- Born: 1941 (age 84–85)
- Education: Bryn Mawr College (BA, MA)
- Occupation: Writer
- Writing career
- Pen name: Amanda Russell

= Ellen Feldman =

American novelist

Ellen Feldman (born 1941) is an American writer. She grew up in New Jersey and attended Bryn Mawr College, and graduated with B.A. and an M.A. in modern history. She also worked for a publishing firm in New York City and continued with graduate studies at Columbia University.

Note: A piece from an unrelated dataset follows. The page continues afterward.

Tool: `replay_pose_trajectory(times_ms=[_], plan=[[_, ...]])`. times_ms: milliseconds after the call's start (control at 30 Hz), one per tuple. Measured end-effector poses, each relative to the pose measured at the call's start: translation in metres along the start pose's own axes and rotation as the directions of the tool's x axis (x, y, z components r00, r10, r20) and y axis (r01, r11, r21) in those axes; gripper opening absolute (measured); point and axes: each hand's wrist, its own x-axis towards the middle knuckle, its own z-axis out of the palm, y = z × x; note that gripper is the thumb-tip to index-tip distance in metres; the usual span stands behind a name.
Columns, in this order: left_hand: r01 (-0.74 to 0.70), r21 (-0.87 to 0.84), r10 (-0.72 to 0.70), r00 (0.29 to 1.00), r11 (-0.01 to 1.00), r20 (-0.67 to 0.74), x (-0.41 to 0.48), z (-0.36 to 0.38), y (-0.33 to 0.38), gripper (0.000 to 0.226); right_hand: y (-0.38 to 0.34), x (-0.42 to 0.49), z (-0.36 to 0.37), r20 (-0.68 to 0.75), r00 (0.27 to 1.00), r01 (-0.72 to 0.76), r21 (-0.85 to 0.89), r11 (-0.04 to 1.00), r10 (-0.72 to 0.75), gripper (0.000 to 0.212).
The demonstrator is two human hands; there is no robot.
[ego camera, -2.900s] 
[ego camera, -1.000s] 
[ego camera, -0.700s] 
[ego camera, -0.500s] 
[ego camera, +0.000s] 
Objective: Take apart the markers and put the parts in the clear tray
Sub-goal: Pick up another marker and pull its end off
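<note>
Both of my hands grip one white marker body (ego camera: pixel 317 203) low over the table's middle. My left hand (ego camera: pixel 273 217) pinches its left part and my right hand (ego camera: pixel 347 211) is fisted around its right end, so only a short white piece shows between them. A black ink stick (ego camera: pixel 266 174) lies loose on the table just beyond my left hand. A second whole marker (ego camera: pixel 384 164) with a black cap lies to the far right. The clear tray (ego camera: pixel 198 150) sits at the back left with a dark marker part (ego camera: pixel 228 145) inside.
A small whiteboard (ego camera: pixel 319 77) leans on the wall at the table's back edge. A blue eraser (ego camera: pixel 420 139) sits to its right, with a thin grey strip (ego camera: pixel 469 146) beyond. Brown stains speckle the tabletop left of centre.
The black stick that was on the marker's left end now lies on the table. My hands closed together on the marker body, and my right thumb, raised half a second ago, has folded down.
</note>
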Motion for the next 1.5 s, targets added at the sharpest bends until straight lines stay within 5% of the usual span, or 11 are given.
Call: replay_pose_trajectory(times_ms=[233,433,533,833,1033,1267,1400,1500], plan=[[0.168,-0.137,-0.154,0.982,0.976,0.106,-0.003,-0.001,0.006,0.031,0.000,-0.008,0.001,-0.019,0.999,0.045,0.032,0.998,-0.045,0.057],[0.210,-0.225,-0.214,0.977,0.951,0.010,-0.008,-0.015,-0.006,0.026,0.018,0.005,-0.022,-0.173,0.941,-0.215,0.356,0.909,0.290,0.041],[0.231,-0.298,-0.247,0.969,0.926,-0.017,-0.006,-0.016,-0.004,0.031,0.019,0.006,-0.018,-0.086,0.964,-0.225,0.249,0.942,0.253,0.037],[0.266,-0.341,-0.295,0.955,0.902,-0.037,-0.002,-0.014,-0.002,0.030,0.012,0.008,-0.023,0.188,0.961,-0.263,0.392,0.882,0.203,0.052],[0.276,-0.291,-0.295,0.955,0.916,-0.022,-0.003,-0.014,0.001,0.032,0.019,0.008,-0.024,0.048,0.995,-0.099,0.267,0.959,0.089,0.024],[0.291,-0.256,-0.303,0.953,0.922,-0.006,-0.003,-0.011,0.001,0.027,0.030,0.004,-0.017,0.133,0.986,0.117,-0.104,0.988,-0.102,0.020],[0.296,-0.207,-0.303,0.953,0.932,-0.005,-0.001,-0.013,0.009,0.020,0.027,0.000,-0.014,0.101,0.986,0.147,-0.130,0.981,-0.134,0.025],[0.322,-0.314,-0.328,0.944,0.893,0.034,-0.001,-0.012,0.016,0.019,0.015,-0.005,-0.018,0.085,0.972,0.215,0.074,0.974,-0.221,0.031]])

Feldman currently lives in New York City and East Hampton, New York.

==Works==

- A.K.A. Katherine Walden (1982)
- Conjugal Rites (1986), Elizabeth Villars
- Looking for Love (1990), Elizabeth Villars
- Too Close for Comfort (1994), Elizabeth Villars
- Rearview Mirror (1995)
- God Bless the Child (1998)
- Lucy (2003)
- The Boy Who Loved Anne Frank (2005)
- Scottsboro (2008)
- Next to Love (2011)
- The Unwitting (2014)
- Terrible Virtue (2016)
- Paris Never Leaves You (2020)
- The Living and the Lost (2021)

She has also written under the pseudonym Amanda Russell.

===Lucy===
Lucy (2003), was about Franklin Roosevelt's love for Lucy Mercer, who was the social secretary of Eleanor Roosevelt, his wife.

===Scottsboro===
Scottsboro was a 2009 novel about the Scottsboro Boys, nine black youths controversially accused of rape. Lionel Shriver in The Telegraph (UK) found it "a pleasure to read" despite the horrors it described. It was shortlisted for the Orange Prize for Fiction in 2009.

===Next to Love===
Her novel Next to Love (2011), tells the story of three Massachusetts women from the 1940s to 1960s. It was inspired by the true story of the Bedford Boys, a group of men from around Bedford, Virginia, many of whom were killed in the first few minutes of the D-Day landings.